Electrical signals of all types always are reflected at line terminations, except when the load at the line end exactly matches the impedance rating of the line itself. In fact, the meaning of, say, “75-ohm cabling” is precisely that in order to have no signal reflections, the cable must be terminated by a 75-ohm load. Line impedance is a property of the cable that is affected only by the cable geometry. As no cables are geometrically perfect over their length and no load impedance is perfectly accurate, there always is some reflection at a line termination.
Where digital signals are concerned, as long as the reflections are a small enough fraction of the data transmission, the reflections do not cause errors in reading the bit values. Thus, digital systems can tolerate considerable echo.
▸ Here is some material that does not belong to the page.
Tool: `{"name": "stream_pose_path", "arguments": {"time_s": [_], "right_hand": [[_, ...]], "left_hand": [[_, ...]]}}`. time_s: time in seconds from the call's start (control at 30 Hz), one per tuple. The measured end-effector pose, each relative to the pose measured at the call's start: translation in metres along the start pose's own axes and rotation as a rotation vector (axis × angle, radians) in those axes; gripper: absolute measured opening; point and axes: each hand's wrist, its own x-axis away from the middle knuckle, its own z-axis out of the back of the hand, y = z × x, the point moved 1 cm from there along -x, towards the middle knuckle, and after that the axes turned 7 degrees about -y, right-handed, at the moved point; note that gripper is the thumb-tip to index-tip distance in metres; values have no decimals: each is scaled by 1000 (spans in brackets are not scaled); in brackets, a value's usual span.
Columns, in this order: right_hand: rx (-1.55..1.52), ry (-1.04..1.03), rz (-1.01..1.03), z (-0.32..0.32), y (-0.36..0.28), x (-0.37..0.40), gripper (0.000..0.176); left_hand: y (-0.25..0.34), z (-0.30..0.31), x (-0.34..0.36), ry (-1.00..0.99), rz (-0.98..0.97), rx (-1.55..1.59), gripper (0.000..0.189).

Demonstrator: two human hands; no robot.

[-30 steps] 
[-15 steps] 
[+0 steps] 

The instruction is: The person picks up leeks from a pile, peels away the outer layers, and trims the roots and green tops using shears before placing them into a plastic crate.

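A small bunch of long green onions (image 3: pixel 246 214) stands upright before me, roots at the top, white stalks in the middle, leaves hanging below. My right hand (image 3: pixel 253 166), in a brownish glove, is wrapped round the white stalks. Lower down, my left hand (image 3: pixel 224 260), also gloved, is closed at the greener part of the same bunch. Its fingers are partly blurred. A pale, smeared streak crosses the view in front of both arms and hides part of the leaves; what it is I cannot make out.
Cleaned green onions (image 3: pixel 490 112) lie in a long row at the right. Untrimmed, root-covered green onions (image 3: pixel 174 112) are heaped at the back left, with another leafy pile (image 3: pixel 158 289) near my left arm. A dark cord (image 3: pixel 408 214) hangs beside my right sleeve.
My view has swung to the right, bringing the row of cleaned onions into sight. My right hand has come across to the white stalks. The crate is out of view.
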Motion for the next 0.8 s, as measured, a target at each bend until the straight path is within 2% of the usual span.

The human ear has quite different characteristics, however; it is an incredibly sensitive instrument. The softest sound that can be heard has an acoustic power about a hundred thousand billion times smaller than the power at the threshold of pain. As long as sounds vary by only about a factor of 100 or so, the ear hears a similar level of sound. So even what electrically looks like a small reflection can sound about the same volume as the original signal to the human ear.
And, the traditional telephone circuits are far from perfect. Two-wire circuits from analog lines terminate at devices called hybrids that convert the two-wire analog signal to four-wire signals before digitization. The loads at the hybrids vary quite widely, as does the impedance of the low-cost subscriber loop wiring. The result is almost every call that involves an analog telephone anywhere in the circuit has electrical reflections that can be interpreted by the ear as troublesome echoes.
If this is so, why is echo not a problem on every call? The answer is, if the echo is heard at the same time as the caller is speaking, it is heard as part of the side tone and goes unnoticed. Echo becomes noticeable only when there is a delay between speaking and hearing your voice echoed. This is why echo is a problem only for traditional telephony over long distances. The round-trip delay on a coast-to-coast US call is more than 30ms, which is enough for echo to cause irritation. Satellite delays are much longer still.
VoIP intrinsically has packetization, depacketization and processing delays built into its protocols. That is why, from the point of view of echo, every VoIP call is like a very long-distance call.
Figure 1 shows a typical VoIP scenario. The echo is heard on the VoIP phone: the caller on the analog line hears only a normal side tone, because there are no signal delays. Because delay is a necessary component of perceived echo, traditional PBXes that switch analog or T1/E1 traffic have no perceived echo problems, as their intrinsic end-to-end delay is low. It is the packetization and processing delays inherent in VoIP that cause existing echo to become a problem.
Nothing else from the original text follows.